I've been thinking about Critical Theory this week and had a couple of realizations. One is that CT is (for now) a cudgel of the left. It took everyone a bit by surprise to begin with, but now the wider population is starting to get to grips with it. It's only a matter of time before it starts being applied to all sorts of things and that is the sinister lefts big miscalculation and that is why they are desperate to blitzkrieg it through the educational establishment.
Critical Theory is the process of deconstructing existing power structures, but whose power structures are in the most tenuous positions? Whose arguments are the weakest and stand up least well to criticism? Well the progressive lefts of course!
Witnessing as we are how hard they are already having to fight to cancel and censor competing viewpoints. Afterall isn't that all someone like Andy Ngo is - he criticizes Antifa, it's Critical Antifascist Theory in everything but name. If the sinister left keeps pushing things like Critical Race Theory and Critical Gender Theory can we not look forward to the blossoming of Critical Socialist Theory and Critical Jewish Theory?

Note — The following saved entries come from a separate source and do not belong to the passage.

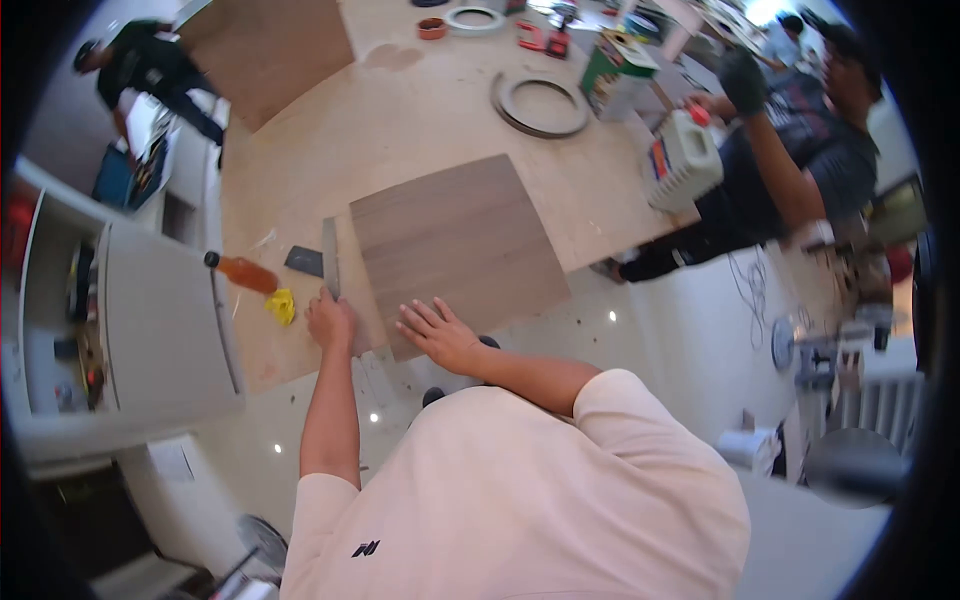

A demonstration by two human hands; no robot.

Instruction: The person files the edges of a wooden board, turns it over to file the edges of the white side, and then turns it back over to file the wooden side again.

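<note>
- Brown wood panel: lies flat at the near edge of the tabletop, its near side seeming to jut a little past that edge.
- Right hand: palm down near the panel's near left corner, fingers straight and spread, gripping nothing — whether it presses or merely rests, I cannot tell.
- Left hand: just off the panel's left side, fingers curled in on the near end of a thin grey strip; how tightly, I cannot tell.
- Step in hand, as I judge it: steadying the panel while handling the strip beside it. Next move calls for a calm, flat palm — no hard push on the jutting side.
- Dark flat pad: just left of the strip; nearer the tabletop's left edge, a yellow crumpled piece and an orange bottle.
- White jug: by the tabletop's near right corner.
</note>
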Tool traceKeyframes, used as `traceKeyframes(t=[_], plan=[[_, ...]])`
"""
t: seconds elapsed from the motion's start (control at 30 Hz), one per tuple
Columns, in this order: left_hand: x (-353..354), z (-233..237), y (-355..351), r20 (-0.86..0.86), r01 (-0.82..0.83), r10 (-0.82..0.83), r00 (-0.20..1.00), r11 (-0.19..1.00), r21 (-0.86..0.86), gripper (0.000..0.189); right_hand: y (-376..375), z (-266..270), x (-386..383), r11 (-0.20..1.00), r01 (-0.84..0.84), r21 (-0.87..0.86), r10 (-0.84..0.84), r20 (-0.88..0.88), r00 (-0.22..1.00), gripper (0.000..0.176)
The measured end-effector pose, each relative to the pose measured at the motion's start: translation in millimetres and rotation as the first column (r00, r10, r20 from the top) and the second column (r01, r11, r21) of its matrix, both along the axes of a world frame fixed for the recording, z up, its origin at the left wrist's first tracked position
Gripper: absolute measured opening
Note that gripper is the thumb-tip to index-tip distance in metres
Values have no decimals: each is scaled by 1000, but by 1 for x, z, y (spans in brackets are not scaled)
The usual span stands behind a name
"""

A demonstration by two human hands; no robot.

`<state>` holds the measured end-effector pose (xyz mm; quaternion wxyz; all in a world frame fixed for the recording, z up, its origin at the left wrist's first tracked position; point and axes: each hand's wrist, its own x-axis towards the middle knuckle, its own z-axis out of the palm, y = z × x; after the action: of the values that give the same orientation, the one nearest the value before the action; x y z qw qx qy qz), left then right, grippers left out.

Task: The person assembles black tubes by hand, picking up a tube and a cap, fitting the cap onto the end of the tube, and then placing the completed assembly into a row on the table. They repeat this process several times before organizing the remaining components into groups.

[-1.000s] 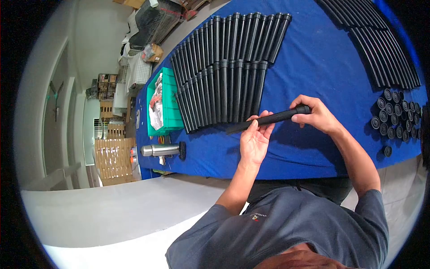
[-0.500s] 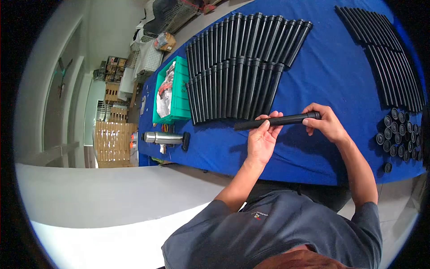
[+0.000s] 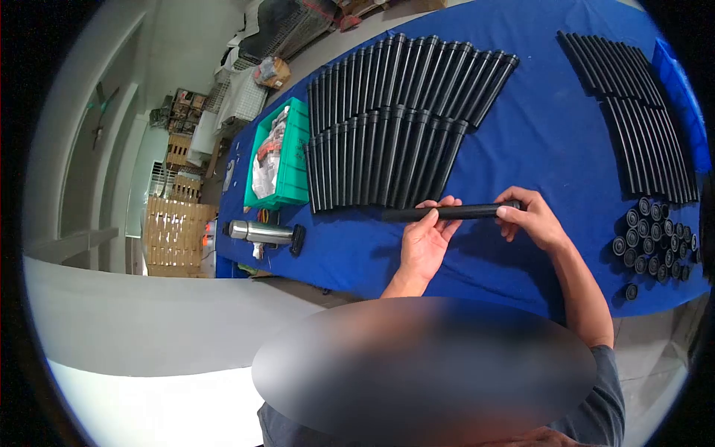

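A black tube [image 3: 477,211] is held almost level above the blue cloth, spanning both hands. My left hand [image 3: 426,244], palm up, pinches it near its left part between thumb and fingers. Around the tube's right end, my right hand [image 3: 535,220] is closed, with thumb and fingers on the wider, cap-like end. Those fingers partly cover that end. Beyond my hands, two rows of black tubes with wider collars [image 3: 372,160] lie side by side. Round black caps [image 3: 654,240] are grouped to the right of my right hand.
Thinner black tubes [image 3: 644,149] lie in two rows at far right, beside a blue bin [image 3: 681,108]. On the left stand a green crate [image 3: 294,160] holding bags and a steel flask [image 3: 261,232] lying on its side. Blue cloth [image 3: 536,141] covers the table.
The tube has turned nearer to level. My right hand has shifted on its right end, covering more of it. The whole view has shifted slightly.
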<state>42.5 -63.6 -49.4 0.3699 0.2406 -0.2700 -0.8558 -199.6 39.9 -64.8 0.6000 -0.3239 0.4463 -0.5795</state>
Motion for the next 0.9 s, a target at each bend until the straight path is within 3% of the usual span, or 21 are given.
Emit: traceKeyframes(t=[0.07, 0.2, 0.33, 0.43, 0.53, 0.63, 0.83, 0.9], plan=[[0, 2, 0, 14, -2, 2, 1000, 1000, 5, 17, -2, -8, -3, 995, -64, 76, 69, -57, 996, 33], [-1, -1, -1, 36, -20, 18, 999, 999, 41, 17, -4, -14, 7, 970, 84, -228, -122, -159, 980, 28], [0, -2, -1, 38, -1, 0, 999, 999, 34, 15, 0, 2, 4, 999, -14, 47, 12, 41, 999, 27], [-2, -1, 0, 59, -33, 29, 998, 998, 58, 14, 0, -7, 3, 999, -21, -38, 17, -92, 996, 28], [-3, 0, 1, 36, -39, 37, 999, 998, 41, 14, -2, -5, 6, 994, 42, -97, -52, -98, 994, 28], [-3, -1, 1, 7, -22, 21, 1000, 999, 31, 14, 0, -1, 0, 999, -21, 30, 19, 48, 999, 29], [-1, -3, -2, 32, -24, 22, 999, 997, 72, 15, -3, -9, 2, 993, 68, -99, -76, -84, 994, 29], [-1, -2, -1, 16, -8, 7, 1000, 999, 53, 15, -1, 3, -2, 1000, 11, 26, -12, 8, 1000, 28]])
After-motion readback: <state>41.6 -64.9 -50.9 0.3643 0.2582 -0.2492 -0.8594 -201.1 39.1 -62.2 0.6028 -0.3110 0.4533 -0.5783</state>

I think this whole thing is going to pull itself to pieces, the very people who currently wield these fields of study are well aware they are just window dressing for pushing through their political ambitions under cover, but when the spotlight is turned on them, as it inevitably will be, their ideas will disintegrate. By introducing this into schools and the questioning minds of children, they are sowing the seeds of their own destruction, because when those children grow up and progress into liberal colleges they are going to want to investigate how this ideology became so powerful that it could be forced on them in such a biased and authoritarian fashion, and they will know which are the real power structures that need dismantling. It worked when it was sprung on college age kids, with only two or three years of study, they blindly accept it, but when it's been pushed on you for ten years prior to even reaching college, you've had enough time to note the internal inconsistencies, contradictions and omissions. Yes it's going to be entertaining watching these revolutionary professors getting hoisted from their own petard.